Donatella Rettore ne parla solo oggi: “Sono stata cresciuta dalle suore, ecco cosa mi facevano”

Donatella Rettore, meglio nota come semplicemente “la Rettore“, è una delle cantanti che hanno contribuito alla storia della musica italiana degli ultimi cinquanta anni. Donatella è uno spirito ribelle, una vera rockstar nonostante abbia già spento la 66 esima candelina. Lei, incurante del dato anagrafico, continua ad esibirsi sui palchi più importanti italiani e non solo. Di recente abbiamo avuto il piacere di rivederla al teatro dell’Ariston, ha concorso nella competizione del 2022 insieme a Ditonellapiaga con il brano Chimica. La canzone ha riscosso un notevole successo e anche se si è classificata solo sedicesima nella classifica sanremese è oggi una delle hit più ascoltate nella radio italiane.
Donatella ha esordito nei lontani anni Settanta,, spirito libero senza tempo, emblema di stile, è riconosciuta anche dalla comunità LGBT come icona gay, la donna infatti ha sempre supportato le battaglie combattute dalla comunità. La Rettore ha sempre fatto parlare molto di sè, la sua eccentricità ha attirato l’attenzione di tutti, anche di chi musicalmente professava altri gusti e ha espresso la preferenza per altri generi. Dal punto di vista professionale, Donatella, ha una carriera costellata di successi, oltro ed essere nota per il anticonformismo, la 66 enne è principalmente amata per il suo straordinario talento come cantautrice e paroliera.

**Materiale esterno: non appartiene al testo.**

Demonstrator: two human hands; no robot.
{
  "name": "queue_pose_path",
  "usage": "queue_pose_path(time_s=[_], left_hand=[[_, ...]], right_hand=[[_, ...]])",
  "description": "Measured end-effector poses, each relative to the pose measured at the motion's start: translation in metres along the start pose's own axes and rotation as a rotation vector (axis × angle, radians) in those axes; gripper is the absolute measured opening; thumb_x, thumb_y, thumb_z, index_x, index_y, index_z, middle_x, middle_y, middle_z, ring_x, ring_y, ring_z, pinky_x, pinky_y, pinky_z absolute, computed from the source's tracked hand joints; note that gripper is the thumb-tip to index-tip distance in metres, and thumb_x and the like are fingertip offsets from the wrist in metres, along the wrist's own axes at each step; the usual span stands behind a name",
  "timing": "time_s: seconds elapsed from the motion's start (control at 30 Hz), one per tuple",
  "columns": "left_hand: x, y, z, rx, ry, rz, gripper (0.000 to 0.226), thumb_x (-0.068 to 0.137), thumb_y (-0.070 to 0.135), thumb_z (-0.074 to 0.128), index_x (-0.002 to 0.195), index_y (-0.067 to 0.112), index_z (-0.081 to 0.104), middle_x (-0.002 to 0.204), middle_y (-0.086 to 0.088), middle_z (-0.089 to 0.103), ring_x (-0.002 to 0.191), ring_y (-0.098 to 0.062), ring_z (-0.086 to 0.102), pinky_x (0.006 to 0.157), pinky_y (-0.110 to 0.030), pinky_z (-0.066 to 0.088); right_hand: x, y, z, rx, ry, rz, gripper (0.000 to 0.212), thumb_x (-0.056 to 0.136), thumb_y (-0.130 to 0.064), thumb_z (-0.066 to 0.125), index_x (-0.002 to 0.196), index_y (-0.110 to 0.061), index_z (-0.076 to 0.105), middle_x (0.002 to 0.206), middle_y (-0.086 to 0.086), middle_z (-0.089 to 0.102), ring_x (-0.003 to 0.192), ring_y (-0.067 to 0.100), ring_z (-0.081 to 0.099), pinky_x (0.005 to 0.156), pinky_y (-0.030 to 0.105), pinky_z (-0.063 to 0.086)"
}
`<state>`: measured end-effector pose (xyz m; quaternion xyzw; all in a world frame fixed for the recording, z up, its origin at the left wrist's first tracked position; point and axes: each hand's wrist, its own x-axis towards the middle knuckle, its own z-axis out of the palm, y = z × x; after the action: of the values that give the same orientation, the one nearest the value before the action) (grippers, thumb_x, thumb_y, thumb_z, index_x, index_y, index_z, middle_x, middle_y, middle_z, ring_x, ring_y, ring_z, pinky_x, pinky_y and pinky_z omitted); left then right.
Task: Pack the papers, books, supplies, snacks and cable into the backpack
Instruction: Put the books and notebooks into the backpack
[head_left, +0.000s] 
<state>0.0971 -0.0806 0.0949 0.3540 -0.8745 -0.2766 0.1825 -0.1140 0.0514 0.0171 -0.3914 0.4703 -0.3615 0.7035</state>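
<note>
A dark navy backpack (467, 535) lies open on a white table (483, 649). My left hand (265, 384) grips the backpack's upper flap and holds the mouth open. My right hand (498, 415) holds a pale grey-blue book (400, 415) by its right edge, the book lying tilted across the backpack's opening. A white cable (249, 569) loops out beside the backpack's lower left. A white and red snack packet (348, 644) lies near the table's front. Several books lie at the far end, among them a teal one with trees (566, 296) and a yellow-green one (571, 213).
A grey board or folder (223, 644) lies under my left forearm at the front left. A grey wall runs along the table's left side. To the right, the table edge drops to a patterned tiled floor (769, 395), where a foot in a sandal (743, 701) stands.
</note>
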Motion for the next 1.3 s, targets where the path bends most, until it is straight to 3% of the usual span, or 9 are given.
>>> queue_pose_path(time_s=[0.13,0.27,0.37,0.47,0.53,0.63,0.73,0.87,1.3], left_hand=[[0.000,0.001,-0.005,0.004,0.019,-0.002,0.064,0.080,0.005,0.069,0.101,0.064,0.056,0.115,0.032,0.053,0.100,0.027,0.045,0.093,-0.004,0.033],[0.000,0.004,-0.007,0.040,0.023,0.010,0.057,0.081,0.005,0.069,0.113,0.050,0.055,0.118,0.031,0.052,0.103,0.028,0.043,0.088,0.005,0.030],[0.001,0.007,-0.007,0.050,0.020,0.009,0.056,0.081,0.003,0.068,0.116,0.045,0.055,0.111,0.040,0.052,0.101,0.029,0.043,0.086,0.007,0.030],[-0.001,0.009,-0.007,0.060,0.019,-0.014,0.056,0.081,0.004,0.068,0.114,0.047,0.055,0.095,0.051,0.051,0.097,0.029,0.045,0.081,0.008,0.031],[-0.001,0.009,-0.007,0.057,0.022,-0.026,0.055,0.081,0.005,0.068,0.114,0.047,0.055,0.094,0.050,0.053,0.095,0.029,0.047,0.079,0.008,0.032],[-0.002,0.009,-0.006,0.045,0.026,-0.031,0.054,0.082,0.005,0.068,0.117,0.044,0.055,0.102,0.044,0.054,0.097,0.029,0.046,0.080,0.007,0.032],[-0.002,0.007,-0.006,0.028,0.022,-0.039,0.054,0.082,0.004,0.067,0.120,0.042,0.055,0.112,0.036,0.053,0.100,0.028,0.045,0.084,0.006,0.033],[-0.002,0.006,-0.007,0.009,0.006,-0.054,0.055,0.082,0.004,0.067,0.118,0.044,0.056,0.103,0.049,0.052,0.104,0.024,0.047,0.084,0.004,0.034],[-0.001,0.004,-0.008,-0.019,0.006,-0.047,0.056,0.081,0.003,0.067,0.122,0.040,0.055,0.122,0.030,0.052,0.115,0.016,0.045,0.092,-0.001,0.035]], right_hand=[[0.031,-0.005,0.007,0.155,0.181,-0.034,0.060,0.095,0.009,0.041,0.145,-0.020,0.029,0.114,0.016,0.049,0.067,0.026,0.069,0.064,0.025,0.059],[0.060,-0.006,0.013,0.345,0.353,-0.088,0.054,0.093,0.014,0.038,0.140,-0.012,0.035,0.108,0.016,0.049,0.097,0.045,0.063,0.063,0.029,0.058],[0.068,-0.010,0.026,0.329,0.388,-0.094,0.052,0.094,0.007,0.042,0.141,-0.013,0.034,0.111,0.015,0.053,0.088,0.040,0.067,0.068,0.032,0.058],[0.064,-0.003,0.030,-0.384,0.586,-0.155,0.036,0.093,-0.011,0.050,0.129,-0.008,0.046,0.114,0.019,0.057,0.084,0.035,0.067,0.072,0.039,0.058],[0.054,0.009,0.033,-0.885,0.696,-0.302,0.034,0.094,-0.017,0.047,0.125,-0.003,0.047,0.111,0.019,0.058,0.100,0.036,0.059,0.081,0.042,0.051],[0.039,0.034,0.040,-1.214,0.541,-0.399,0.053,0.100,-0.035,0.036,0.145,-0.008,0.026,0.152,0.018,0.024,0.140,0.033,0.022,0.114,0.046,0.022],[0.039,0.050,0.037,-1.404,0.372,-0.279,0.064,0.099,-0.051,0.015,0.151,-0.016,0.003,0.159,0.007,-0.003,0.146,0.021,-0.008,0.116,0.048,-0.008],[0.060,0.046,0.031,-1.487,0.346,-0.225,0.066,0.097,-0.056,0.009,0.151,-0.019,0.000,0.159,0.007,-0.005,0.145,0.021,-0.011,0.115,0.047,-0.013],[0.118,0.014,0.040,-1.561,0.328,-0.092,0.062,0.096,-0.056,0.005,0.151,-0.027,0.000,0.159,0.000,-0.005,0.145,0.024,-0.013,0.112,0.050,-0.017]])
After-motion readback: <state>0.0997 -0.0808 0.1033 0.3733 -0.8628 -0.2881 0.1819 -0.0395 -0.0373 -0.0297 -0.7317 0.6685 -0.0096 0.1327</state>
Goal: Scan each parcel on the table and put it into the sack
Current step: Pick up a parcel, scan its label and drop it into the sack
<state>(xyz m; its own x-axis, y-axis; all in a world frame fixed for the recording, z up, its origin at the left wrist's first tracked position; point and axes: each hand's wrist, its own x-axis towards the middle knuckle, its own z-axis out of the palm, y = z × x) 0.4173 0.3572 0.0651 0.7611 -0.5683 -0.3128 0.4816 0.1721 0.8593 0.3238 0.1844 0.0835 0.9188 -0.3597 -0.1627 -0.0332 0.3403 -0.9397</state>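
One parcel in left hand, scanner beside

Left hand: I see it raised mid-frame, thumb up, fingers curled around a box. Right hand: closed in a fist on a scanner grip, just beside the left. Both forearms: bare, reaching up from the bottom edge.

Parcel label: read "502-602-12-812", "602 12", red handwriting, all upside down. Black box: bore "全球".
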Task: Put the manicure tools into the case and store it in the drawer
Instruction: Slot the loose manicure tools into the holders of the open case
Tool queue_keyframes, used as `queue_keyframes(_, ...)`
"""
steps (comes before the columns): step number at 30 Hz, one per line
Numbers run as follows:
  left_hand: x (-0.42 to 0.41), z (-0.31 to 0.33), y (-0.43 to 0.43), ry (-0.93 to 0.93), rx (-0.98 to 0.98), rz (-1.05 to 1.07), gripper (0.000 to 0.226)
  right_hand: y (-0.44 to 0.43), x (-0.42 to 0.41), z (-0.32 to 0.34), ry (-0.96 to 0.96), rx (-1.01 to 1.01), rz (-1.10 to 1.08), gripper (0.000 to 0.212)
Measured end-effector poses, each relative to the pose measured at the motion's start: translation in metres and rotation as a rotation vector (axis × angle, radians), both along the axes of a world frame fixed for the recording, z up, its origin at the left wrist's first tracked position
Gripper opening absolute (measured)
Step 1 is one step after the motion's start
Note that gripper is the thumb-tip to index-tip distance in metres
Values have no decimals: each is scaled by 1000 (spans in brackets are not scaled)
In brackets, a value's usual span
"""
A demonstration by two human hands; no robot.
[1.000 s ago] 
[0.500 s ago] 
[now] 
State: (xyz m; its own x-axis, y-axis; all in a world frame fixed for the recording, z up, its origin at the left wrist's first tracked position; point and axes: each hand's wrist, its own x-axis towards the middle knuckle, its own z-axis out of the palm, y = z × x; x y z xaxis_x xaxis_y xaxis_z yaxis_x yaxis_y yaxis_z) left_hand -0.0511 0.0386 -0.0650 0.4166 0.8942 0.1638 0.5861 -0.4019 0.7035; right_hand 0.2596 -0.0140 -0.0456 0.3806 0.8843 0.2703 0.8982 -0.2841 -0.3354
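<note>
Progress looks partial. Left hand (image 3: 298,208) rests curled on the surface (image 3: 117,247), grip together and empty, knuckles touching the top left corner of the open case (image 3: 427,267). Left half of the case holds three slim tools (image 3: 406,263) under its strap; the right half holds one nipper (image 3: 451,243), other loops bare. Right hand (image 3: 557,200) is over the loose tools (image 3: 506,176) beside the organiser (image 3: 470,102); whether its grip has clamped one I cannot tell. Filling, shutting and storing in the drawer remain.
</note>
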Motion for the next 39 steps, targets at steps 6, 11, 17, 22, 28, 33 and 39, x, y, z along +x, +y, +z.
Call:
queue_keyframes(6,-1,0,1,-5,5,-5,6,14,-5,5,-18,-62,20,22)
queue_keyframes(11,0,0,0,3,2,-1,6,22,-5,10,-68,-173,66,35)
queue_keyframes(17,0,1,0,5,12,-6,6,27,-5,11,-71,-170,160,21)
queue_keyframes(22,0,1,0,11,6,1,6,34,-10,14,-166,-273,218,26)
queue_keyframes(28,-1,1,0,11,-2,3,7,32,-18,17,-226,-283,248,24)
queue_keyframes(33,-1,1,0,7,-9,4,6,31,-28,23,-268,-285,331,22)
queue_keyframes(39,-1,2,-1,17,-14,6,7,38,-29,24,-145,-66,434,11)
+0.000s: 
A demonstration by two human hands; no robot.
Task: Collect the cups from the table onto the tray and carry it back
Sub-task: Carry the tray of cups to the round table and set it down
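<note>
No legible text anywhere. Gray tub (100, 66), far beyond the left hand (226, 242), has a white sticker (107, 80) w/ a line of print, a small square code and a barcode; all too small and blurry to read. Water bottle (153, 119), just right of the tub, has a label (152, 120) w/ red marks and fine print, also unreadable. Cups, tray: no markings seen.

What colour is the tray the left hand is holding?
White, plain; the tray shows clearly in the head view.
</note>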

A dimostrazione di ciò, un’infinita lista di premi al suo merito tra cui citiamo il Disco d’oro per l’album Incantesimi notturni, Disco di platino per l’album Estasi clamorosa, “Premio Personalità Europea” e il recentissimo  “Premio SIAE-Roma Videoclip Rivelazione” per il videoclip di Chimica. Negli ultimi tempi, l’ autrice di Kobra e Splendido Splendente, ha attirato nuovamente l’attenzione su di sè per via di un’intervista rilasciata a La Stampa, poco prima dell’esibizione sul palco di Sanremo. La Rettore, insieme a Ditonellapiaga, canta nel suo brano “non mi importa del pudore, delle suore me ne sbatto totalmente”, una frase che ha suscitato un bel polverone mediatico e che lei stessa ha voluto contestualizzare. La cantautrice ha spiegato che è cresciuta con le suore e che la sua strofa è stata una sorta di riscatto nei loro confronti:
“Sono cresciuta dalle suore e con questa frase mi sono vendicata di tutto quello che ho subito. Ricordo i ceffoni, i calci nel sedere anche se c’era una suorina minuta, l’unica davvero gentile, Suor Esterina; lei mi è rimasta nel cuore. Purtroppo la curia non mi ha mai permesso di rincontrarla. Negli anni di ‘Quelli che il calcio’ con Fabio Fazio, nel programma c’era sempre Suor Paola tifosa della Lazio. Chiesi alla Rai di poter ospitare Suor Esterina per raccontare la storia della mia infanzia – ha sottolineato Rettore -, ma la curia non lo permise. Non ho mai capito perché”.